• Task to carry out:
Copy every line of the data that contains the string "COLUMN".
*** Material supplied ***
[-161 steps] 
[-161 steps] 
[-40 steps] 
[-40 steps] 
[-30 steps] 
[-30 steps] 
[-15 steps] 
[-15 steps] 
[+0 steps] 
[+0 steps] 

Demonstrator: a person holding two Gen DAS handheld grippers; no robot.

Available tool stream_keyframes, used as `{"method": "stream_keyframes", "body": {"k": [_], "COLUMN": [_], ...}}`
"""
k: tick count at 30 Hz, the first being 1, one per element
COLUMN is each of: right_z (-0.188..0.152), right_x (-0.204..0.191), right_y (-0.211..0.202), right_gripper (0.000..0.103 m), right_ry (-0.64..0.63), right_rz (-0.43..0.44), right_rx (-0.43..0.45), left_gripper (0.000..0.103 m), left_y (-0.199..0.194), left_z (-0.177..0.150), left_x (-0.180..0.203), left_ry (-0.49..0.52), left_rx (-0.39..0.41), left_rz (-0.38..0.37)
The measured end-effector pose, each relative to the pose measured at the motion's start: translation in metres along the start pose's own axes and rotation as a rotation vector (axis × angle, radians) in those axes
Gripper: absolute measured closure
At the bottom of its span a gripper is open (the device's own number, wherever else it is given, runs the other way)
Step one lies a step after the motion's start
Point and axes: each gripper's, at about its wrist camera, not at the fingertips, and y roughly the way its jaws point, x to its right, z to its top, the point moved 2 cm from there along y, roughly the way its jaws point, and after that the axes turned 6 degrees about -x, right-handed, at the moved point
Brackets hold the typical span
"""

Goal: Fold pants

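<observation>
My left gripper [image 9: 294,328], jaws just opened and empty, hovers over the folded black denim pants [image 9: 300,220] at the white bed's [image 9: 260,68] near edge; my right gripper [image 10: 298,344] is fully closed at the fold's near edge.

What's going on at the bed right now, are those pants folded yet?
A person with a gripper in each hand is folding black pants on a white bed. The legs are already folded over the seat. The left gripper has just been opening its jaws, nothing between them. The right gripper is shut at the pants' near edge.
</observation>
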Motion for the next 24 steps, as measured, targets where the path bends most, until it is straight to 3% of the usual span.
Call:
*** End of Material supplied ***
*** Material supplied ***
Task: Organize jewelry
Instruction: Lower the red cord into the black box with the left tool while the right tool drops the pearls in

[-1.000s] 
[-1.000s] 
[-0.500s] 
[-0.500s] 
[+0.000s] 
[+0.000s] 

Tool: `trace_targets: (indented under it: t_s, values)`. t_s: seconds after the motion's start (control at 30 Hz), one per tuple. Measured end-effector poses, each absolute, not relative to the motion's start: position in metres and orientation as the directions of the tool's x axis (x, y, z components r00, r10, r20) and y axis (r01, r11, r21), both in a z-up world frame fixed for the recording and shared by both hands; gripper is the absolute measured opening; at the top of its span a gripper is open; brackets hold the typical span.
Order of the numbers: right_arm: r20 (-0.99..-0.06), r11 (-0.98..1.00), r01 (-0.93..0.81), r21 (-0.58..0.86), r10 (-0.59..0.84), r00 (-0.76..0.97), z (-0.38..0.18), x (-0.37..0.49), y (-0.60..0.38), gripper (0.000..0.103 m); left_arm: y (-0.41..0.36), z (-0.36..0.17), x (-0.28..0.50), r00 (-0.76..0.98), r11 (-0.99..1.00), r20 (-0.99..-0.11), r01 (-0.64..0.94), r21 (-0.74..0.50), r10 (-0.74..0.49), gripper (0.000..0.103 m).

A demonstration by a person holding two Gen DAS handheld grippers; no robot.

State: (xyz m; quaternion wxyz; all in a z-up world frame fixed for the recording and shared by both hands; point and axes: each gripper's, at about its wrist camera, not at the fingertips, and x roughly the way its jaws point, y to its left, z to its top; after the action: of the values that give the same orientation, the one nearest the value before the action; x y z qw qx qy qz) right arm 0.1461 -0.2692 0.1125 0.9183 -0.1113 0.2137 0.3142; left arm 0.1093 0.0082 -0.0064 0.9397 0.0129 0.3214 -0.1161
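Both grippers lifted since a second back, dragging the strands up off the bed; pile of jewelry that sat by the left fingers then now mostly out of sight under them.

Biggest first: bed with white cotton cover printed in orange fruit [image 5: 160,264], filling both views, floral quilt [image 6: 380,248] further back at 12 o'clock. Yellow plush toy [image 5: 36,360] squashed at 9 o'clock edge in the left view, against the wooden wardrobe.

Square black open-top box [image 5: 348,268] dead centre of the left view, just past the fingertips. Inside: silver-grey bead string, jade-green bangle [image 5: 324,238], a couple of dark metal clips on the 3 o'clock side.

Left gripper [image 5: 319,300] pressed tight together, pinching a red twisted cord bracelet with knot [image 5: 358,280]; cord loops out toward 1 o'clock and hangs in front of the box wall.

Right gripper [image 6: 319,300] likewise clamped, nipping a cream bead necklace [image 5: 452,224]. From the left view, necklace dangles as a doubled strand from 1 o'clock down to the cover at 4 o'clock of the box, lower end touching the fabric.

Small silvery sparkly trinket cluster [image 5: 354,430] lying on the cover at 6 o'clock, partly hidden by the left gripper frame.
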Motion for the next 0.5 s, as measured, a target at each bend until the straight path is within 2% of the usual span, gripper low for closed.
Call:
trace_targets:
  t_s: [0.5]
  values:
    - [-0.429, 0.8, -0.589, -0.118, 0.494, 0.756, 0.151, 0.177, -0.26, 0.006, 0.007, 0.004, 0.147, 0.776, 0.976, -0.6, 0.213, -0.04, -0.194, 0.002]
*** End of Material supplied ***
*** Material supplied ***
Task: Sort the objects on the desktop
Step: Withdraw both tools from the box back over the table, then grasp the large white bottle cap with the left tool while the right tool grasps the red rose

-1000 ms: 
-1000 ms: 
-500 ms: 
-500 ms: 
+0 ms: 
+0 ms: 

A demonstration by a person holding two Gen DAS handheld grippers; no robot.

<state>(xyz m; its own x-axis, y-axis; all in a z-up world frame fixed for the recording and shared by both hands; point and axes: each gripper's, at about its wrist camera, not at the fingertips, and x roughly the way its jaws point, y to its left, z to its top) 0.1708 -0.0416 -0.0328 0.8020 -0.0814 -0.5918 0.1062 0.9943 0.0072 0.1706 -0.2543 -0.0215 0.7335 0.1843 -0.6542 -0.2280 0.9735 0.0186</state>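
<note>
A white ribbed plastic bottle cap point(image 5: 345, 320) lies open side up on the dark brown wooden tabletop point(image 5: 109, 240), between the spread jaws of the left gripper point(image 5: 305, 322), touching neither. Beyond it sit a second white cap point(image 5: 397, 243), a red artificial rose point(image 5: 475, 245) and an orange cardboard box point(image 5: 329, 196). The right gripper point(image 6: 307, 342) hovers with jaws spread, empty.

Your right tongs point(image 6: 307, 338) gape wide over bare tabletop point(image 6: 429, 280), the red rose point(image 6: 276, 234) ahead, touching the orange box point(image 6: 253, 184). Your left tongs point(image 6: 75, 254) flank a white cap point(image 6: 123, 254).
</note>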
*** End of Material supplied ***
• Answer box:
Available tool stream_keyframes, used as `{"method": "stream_keyframes", "body": {"k": [_], "COLUMN": [_], ...}}`
COLUMN is each of: right_z (-0.188..0.152), right_x (-0.204..0.191), right_y (-0.211..0.202), right_gripper (0.000..0.103 m), right_ry (-0.64..0.63), right_rz (-0.43..0.44), right_rx (-0.43..0.45), left_gripper (0.000..0.103 m), left_y (-0.199..0.194), left_z (-0.177..0.150), left_x (-0.180..0.203), left_ry (-0.49..0.52), left_rx (-0.39..0.41), left_rz (-0.38..0.37)

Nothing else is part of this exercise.